Autre question essentielle : si l'Arafer ne valide pas une tarification, que se passe-t-il ? Il faut une tarification provisoire parce qu'il faut que les entreprises ferroviaires aient de la visibilité, mais si cette tarification provisoire est supérieure à la dernière tarification validée par l'Arafer, SNCF Réseau ne sera pas incité à faire une proposition plus performante. Nous souhaitons donc que cette tarification ne soit pas supérieure à la dernière tarification validée par l'Arafer.

L'Arafer a été créée par le Parlement et son indépendance consacrée. Une fois que les membres de son collège sont nommés, ils font leur travail avec des équipes extrêmement performantes, des experts qui sont à la disposition des assemblées. Moi-même, j'ai été de nombreuses fois auditionné. Tant la directive que la loi de 2014 indiquent bien que l'Arafer doit assurer ses missions au bénéfice des usagers, des clients, des entreprises ferroviaires.

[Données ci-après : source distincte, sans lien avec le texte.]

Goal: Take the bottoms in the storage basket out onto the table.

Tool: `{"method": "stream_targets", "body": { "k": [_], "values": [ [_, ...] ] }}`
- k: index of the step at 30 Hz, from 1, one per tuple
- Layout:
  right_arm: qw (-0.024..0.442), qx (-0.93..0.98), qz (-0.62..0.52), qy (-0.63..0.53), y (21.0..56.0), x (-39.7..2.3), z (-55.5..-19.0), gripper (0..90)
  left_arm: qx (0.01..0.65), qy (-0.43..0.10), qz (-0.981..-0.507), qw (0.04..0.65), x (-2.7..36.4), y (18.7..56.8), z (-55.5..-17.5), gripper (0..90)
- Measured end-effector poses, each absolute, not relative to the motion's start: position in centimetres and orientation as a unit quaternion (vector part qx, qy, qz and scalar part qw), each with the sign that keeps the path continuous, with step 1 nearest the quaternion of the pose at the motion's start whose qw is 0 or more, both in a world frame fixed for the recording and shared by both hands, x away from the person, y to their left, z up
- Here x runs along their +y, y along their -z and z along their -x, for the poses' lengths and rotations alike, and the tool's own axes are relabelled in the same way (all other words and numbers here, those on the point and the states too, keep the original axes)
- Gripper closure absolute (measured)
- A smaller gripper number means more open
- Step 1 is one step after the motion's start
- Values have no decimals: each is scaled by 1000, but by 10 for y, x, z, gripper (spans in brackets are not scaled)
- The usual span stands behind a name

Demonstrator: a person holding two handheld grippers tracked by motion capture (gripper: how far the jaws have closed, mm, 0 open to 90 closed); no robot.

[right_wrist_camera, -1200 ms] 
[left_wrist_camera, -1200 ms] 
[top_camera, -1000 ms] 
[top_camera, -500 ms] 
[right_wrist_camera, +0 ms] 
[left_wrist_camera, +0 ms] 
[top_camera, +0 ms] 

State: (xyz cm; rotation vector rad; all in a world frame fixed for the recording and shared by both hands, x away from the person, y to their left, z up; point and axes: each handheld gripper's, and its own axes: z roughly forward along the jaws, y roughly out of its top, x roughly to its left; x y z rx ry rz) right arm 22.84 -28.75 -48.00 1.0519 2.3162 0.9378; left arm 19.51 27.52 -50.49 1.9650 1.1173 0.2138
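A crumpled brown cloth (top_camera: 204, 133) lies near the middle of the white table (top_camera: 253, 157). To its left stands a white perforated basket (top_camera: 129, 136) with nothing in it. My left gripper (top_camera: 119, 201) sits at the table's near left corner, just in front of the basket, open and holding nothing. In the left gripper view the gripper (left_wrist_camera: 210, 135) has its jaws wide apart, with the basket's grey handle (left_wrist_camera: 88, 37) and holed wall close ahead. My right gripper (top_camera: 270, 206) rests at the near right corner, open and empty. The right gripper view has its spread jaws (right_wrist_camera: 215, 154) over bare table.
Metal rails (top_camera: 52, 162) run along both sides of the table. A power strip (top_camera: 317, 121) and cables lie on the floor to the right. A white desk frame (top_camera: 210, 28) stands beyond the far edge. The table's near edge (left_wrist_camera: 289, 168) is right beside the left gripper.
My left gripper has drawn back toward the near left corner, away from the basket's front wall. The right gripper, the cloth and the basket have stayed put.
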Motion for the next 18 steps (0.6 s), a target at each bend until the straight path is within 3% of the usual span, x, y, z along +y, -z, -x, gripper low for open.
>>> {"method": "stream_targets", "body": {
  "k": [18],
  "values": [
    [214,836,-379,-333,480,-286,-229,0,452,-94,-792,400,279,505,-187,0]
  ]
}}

Dans notre pays, on parcourt 1 000 milliards de kilomètres-passagers par an ; la part du train représente 10 %, un taux qui baisse chaque année depuis 2010. Réussir la réforme du ferroviaire est un énorme défi, pour faire en sorte que ce mode de transport attire de plus en plus et soit de plus en plus performant, sans que cela se fasse au détriment de l'entreprise historique.